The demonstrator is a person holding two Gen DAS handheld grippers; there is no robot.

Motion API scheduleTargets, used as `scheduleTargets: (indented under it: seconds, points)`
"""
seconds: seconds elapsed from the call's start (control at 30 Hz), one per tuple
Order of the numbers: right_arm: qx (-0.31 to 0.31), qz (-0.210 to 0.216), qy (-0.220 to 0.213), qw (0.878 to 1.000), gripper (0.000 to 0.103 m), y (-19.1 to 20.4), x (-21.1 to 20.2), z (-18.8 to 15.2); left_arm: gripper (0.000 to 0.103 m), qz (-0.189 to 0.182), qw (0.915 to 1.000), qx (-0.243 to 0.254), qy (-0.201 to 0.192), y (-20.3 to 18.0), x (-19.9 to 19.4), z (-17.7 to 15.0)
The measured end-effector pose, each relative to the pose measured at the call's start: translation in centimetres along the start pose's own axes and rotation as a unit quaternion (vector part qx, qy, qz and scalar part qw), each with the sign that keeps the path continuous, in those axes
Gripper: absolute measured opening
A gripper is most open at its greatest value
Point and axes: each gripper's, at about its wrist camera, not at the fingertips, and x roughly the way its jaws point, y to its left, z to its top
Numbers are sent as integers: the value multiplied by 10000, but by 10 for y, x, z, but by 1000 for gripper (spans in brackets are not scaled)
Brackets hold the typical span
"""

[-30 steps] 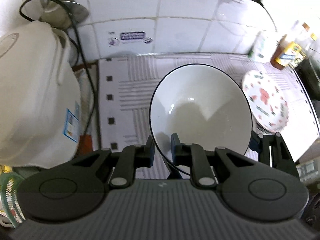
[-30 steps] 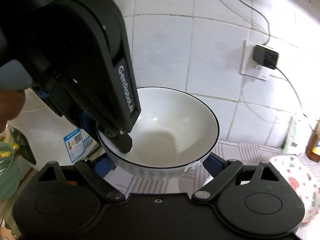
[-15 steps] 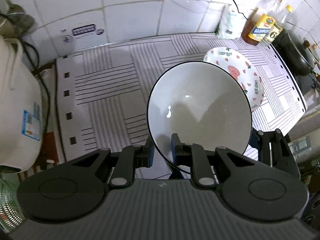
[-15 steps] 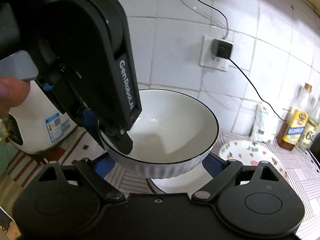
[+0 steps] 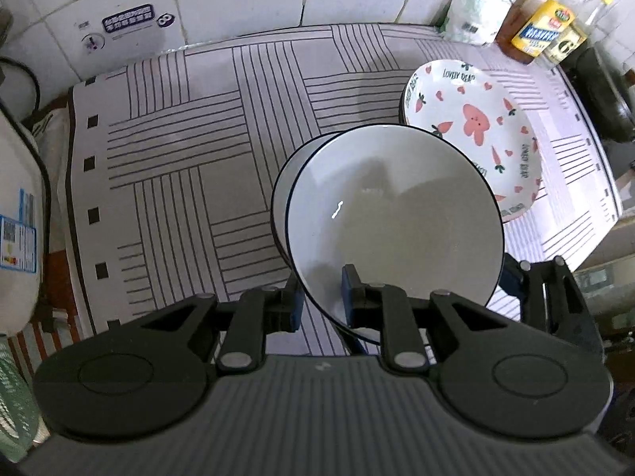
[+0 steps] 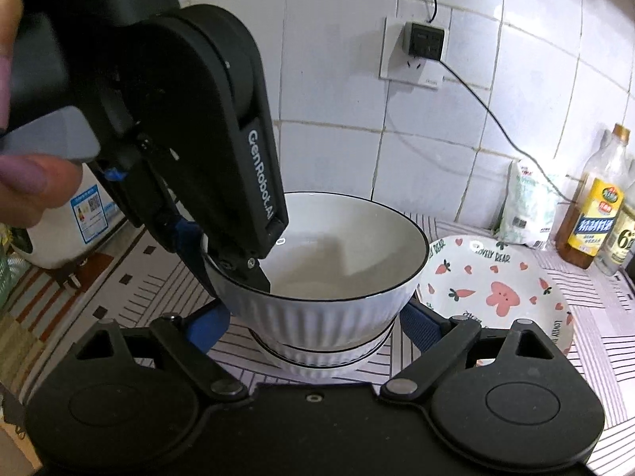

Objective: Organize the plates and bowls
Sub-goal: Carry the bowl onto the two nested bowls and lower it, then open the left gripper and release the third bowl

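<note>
The left gripper (image 5: 320, 295) straddled the near rim of the white ribbed bowl (image 6: 317, 273), one finger inside and one outside; its jaws were easing apart with the rim between them, and I could not tell whether the pads had let go. In the right wrist view it came down steeply from the upper left of the frame onto the bowl's left rim. The right gripper (image 6: 313, 323) sat low at frame centre, its blue pads spread wide on either side of the bowl's ribbed wall, seemingly cradling it, though whether they pressed I could not tell.

Directly under the held bowl a second white bowl (image 5: 287, 198) stood on the striped mat (image 5: 178, 158), its rim peeking out to the left in the left wrist view. So the upper bowl looked slightly off-centre, toward the carrot-print plate (image 6: 496, 289) just beside it at the right. Nesting probably needed a short drop.
</note>
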Motion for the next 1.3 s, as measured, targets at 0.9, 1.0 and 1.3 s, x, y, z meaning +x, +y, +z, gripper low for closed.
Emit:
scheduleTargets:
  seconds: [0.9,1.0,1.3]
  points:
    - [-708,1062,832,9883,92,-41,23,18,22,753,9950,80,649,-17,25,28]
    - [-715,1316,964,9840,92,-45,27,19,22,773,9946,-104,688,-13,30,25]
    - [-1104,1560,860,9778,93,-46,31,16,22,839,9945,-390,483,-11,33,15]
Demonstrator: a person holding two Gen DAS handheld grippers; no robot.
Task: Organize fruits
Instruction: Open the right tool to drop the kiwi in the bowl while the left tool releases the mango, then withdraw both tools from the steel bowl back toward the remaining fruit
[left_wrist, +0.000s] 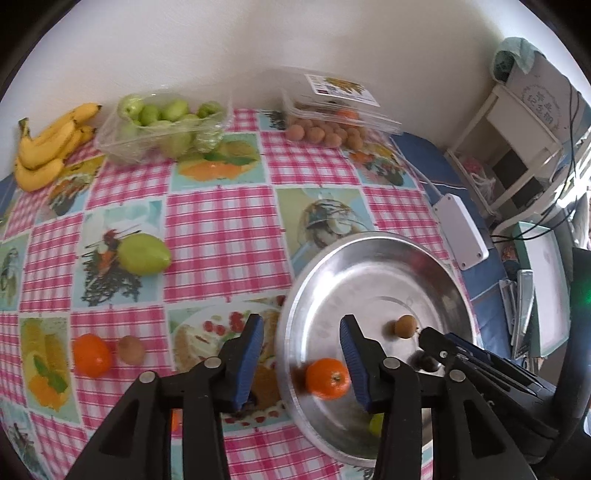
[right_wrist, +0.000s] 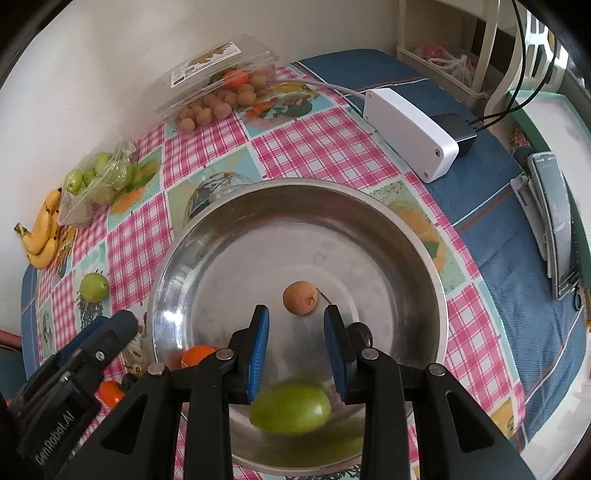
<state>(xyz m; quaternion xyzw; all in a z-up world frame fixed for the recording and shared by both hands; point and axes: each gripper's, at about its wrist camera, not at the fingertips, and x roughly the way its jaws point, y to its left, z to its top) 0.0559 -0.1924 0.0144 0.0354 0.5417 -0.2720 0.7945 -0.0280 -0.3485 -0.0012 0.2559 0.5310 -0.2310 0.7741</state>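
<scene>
Now | bowl (right_wrist: 192, 236): one orange (left_wrist: 328, 378), one longan (right_wrist: 300, 297), one guava (right_wrist: 291, 408) | both tongs parted, empty

The left gripper (left_wrist: 302, 356) is built from black plastic arms, joined by round silver pivot screws, and each finger is faced with a ribbed blue pad (left_wrist: 249, 363). The same black arms, silver screws and blue pads (right_wrist: 258, 352) are seen on the right gripper (right_wrist: 295, 350). White "GenRobot.AI" lettering is printed on the left gripper's black housing, seen from the right wrist view.
</scene>
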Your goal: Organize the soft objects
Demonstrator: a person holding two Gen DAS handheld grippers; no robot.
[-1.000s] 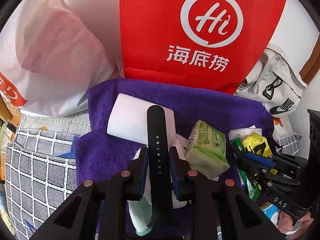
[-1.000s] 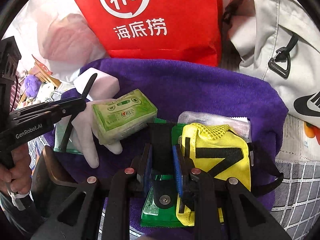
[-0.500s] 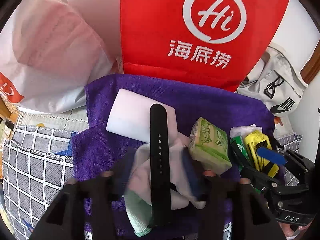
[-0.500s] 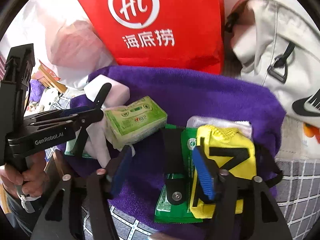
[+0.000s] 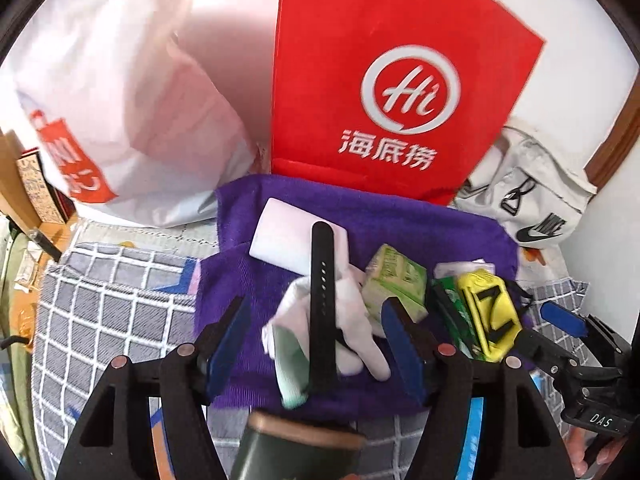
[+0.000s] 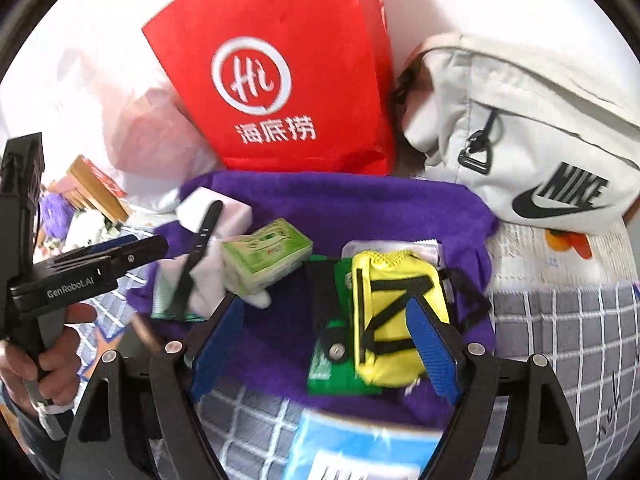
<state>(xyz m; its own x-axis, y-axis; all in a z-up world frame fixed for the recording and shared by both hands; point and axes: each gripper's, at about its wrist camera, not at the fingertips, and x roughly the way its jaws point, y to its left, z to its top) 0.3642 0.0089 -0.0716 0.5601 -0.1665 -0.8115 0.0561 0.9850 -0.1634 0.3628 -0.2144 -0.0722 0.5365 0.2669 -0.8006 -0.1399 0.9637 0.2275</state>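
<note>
On the purple towel (image 5: 400, 220) lie a white foam block (image 5: 280, 232), a white glove (image 5: 356, 320) and a green tissue pack (image 5: 394, 280). A black watch strap (image 5: 322, 300) rests across the glove. My left gripper (image 5: 316, 340) hovers over it with jaws opening, its pads clear of the strap. In the right wrist view my right gripper (image 6: 324, 344) is also opening above a short black strap (image 6: 326, 304), a green packet (image 6: 332, 372) and a yellow pouch (image 6: 394, 320), touching none. My left gripper (image 6: 152, 246) shows at the left there.
A red paper bag (image 5: 380, 80) stands behind the towel, a white plastic bag (image 5: 120, 100) to its left, a white Nike bag (image 6: 540, 140) to its right. Grey checked bedding (image 5: 112, 300) surrounds the towel. A dark tin (image 5: 300, 448) and a blue-white packet (image 6: 360, 448) lie near the front.
Both grippers let go of their black straps and opened wide. Both have pulled up and back, so the towel and its objects look smaller and farther.
</note>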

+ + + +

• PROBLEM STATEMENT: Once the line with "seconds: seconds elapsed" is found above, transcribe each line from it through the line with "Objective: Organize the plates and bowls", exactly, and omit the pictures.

• EXPECTED ANSWER:
seconds: seconds elapsed from the call's start (control at 30 Hz), one per tuple
Order of the numbers: right_arm: qx (-0.31 to 0.31), qz (-0.210 to 0.216), qy (-0.220 to 0.213), qw (0.878 to 1.000), gripper (0.000 to 0.103 m), y (-19.1 to 20.4), x (-21.1 to 20.2), z (-18.8 to 15.2); left_arm: gripper (0.000 to 0.103 m), qz (-0.189 to 0.182), qw (0.915 to 1.000), qx (-0.243 to 0.254), qy (-0.201 to 0.192), y (-20.3 to 18.0), x (-19.9 to 19.4), z (-17.7 to 15.0)
The measured end-effector pose, each relative to the pose measured at the call's start: translation in centimetres along the start pose's own axes and rotation as a unit quaternion (vector part qx, qy, qz and scalar part qw), each with the sign that keeps the path continuous, in those axes
Gripper: absolute measured opening
A gripper is most open at its greatest value
Point and axes: each gripper's, at about its wrist camera, not at the fingertips, and x roughly the way its jaws point, y to its left, z to its top
Numbers are sent as integers: the value multiplied by 10000, but by 10 for y, x, z, but by 1000 for gripper (spans in brackets are not scaled)
Brackets hold the typical span
"""

[-30 steps] 
[-30 steps] 
[-15 steps] 
[-15 steps] 
[+0 steps] 
[+0 steps] 

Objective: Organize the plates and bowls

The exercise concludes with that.